Oliver Mills-Nanyn is an experienced seafarer who has travelled the world, spending a great deal of time between Northern Italy, Corsica, Sardinia and the south of France. The article will explore the importance of both crew and yacht owners cultivating a culture of behaviour-based safety.
Crew safety guidelines and regulations are not enough in isolation. Rather, it is the way that these operating systems and codes are implemented that makes the difference in terms of crew safety. From the captain down, crew need to regard safety as a team effort, with crew members pulling together and actively encouraged to report aspects that are not up to standard, rather than facing the threat of being reprimanded.
While some regard the International Safety Management (ISM) Code as a benchmark in terms of safety standards, in reality, it is actually a minimum standard. In addition to the ISM Code, many other organisations have produced comprehensive safety guidelines, including the Standards of Training, Certification and Watchkeeping (STCW); Safety of Life at Sea (SOLAS); and Maritime and Coastguard Agency (MCA) Large Yacht Code. Rather than being punished when standards are not adhered to, crews should be encouraged to see safety as a continuous team effort, with all crew mates continually striving for improvement.
Prior to becoming a broker for Camper & Nicholsons, Jeff Partin worked on yachts full time for more than 12 years, logging more than 100,000 miles as crew and captain on both power and sailboats. He points out that, in his experience, accidents were typically caused by inexperience, e.g. not paying attention or acting in haste.
Every yacht owner is essentially an employer who has a duty to provide all of their employees with a safe environment in which to work. Working at sea always incurs risks, but to a large extent these can be mitigated by measures taken by the yacht owner, who is ultimately liable for both guest and crew safety.
Both increased regulation and technological advancements undeniably have a role to play in improving maritime safety, with the design of technology and systems for human operators still found to be the root cause of many accidents at sea.
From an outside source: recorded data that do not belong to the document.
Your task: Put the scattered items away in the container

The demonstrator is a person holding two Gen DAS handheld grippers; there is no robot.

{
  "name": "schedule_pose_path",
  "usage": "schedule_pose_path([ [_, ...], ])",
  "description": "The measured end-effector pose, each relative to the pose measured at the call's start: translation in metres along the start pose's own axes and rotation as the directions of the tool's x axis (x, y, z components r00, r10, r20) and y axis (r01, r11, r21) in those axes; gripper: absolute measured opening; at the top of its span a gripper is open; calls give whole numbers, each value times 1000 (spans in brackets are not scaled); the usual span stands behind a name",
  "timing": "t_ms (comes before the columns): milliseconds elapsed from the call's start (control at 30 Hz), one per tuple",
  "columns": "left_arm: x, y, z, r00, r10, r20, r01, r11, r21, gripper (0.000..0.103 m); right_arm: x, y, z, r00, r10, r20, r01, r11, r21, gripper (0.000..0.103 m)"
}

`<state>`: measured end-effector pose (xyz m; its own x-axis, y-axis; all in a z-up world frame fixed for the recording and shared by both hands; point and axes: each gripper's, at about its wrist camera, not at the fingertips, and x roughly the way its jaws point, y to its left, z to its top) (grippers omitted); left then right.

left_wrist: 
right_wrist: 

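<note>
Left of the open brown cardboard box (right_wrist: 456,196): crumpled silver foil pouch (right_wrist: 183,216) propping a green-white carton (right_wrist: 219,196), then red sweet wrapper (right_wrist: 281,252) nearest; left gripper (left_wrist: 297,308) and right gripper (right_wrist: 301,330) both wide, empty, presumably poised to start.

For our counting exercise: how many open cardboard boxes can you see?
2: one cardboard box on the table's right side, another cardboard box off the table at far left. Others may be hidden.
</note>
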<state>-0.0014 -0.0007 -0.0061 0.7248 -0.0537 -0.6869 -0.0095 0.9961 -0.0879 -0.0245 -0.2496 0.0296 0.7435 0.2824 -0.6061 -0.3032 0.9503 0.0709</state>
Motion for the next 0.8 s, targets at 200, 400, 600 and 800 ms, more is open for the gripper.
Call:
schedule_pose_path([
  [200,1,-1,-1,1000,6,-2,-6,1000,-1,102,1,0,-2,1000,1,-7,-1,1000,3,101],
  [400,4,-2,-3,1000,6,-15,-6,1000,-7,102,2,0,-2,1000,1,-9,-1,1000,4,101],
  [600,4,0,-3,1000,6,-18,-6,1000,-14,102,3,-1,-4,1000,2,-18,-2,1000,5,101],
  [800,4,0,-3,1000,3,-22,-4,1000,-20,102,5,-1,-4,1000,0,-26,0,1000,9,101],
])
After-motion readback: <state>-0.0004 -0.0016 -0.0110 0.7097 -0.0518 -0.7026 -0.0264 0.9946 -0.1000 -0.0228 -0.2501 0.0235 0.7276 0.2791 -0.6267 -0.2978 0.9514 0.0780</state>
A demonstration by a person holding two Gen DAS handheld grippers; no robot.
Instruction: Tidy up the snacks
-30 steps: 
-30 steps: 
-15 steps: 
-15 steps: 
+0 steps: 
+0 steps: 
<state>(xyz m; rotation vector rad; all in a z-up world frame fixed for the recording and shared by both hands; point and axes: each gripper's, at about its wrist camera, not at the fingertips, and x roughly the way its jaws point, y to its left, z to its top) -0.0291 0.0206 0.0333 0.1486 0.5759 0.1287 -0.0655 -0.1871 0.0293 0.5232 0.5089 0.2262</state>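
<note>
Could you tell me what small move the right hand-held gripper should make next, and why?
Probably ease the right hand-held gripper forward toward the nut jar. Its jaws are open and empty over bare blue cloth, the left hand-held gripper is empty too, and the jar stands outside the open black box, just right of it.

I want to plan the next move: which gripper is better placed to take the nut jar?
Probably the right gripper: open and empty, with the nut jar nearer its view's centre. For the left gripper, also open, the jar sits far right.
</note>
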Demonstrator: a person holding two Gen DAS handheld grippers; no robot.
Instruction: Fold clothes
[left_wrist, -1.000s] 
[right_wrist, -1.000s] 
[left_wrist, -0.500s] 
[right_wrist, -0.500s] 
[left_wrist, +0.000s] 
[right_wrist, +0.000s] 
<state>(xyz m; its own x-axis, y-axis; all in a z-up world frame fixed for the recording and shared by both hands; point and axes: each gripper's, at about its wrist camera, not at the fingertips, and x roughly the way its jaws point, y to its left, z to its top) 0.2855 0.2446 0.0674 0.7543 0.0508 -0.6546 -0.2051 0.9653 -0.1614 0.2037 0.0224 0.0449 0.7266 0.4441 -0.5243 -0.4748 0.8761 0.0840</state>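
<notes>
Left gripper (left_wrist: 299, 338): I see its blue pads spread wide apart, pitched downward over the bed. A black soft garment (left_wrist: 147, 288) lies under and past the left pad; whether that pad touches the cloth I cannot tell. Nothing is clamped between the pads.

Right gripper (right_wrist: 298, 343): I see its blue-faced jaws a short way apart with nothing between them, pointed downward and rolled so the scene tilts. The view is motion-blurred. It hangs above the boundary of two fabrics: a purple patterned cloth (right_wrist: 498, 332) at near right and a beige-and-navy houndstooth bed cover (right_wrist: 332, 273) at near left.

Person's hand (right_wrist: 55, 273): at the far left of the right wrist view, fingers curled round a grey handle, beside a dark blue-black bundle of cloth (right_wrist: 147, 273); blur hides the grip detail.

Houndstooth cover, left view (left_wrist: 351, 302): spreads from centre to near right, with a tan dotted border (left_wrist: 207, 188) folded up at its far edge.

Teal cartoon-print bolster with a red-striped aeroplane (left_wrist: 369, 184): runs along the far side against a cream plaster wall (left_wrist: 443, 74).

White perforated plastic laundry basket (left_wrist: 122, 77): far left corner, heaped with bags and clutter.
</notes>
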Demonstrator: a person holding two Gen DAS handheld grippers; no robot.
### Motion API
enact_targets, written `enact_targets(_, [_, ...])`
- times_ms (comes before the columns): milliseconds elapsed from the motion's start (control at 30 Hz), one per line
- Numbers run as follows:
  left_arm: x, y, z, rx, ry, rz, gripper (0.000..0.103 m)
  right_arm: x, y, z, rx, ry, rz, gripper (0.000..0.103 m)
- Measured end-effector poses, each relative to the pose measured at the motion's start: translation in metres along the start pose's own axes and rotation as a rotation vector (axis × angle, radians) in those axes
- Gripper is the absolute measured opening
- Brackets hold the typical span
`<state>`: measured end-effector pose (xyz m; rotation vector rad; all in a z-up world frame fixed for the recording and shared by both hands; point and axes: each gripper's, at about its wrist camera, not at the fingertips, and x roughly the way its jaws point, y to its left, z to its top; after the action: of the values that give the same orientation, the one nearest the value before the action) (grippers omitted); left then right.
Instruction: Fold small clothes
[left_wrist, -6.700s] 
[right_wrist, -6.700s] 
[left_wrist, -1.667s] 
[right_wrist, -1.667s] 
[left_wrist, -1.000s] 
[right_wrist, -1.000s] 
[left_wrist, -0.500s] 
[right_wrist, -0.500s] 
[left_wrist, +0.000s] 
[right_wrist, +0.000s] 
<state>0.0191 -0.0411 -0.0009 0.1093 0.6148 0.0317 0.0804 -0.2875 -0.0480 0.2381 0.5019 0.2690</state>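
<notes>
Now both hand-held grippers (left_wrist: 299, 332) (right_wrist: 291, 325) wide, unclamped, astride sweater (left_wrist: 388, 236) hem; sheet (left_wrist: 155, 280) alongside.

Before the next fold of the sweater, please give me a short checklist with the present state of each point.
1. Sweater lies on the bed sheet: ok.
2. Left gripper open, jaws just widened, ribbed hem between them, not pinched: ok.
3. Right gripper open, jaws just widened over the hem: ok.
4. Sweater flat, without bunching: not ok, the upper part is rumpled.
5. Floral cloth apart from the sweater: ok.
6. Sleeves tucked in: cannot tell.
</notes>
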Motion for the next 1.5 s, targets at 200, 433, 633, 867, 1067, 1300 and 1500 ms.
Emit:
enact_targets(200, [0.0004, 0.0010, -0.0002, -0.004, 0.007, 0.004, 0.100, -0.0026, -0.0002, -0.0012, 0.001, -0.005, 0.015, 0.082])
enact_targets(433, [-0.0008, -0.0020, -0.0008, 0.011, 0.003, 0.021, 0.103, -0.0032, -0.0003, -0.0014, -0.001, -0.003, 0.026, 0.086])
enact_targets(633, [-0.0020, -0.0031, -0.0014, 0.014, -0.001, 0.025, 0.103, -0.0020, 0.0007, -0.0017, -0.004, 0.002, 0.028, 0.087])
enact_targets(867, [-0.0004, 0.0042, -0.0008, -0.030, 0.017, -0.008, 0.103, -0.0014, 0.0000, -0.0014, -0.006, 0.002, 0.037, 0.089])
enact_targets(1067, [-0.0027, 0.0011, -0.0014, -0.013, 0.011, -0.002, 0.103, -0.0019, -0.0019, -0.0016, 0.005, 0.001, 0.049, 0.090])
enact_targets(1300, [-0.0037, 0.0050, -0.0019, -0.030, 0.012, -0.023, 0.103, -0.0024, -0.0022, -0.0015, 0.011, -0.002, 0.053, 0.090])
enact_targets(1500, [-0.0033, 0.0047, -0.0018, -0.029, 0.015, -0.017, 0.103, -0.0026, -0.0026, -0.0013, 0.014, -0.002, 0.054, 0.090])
Nevertheless, behaviour-based safety is a critical factor in improving a vessel’s safety performance.
Cultivating a culture of behaviour-based safety starts from the top, at captain and manager level, filtering all the way down through the crew to the guests. Although safety can mean different things to different people, creating a culture of behaviour-based safety starts with setting an example and providing quality service without being afraid to tell guests if they are doing something that is unsafe or not in their best interests.
On superyachts safety can be taken for granted. However, instilling a culture of behaviour-based safety is all-important. With crew typically focussed on keeping guests entertained, it is important not to overlook safety. As soon as any guest arrives on board, they must be familiarised with safety guidelines and procedures and made aware that the superyacht can potentially be a dangerous environment. If crew mates demonstrate a safety-first approach, this is likely to influence the behaviour of everyone on board.
It can be challenging to strike the right balance between best practices and crew responsibility. If a yacht needs to have stringent procedures and checklists in place to achieve something, this could indicate that there is something lacking in the interface between human crew members and onboard technology. It is crucial for design to be human-centred, ensuring that the operation of equipment is easy and intuitive, starting with its design.
Where an accident occurs, post-accident analysis can be a very valuable learning opportunity, helping crews to assess what went wrong and prevent it happening again. By learning from incidents, crew members are better positioned to design intuitive systems that fit the process and do the best thing should a similar situation arise in the future.
Superyachts are incredibly sophisticated and powerful vessels. Nevertheless, they still present an environment where simple mistakes such as tripping over a rope can come at a huge cost. Yacht owners who fail to adequately uphold crew safety leave themselves vulnerable to a lawsuit in the event that something goes wrong.
Just as crew members must adopt a safety-first approach, taking all steps necessary to mitigate risk, yacht owners must also take responsibility, following safety regulations, putting in place full or mini-ISM Codes and ensuring that the captain maintains a clean, tidy ship with regular, documented safety drills. This does not necessarily entail more regulation and oversight. Rather, individual responsibility goes a long way.
Crew members should look out for each other, ensuring that all crewmates get home safely. In terms of achieving this, both crew and yacht owners need to be aware of potential hazards, both on board and ashore, while following protocols and using common sense. By being aware, working as a team and promoting a culture of safety and common sense, accidents on board can be prevented.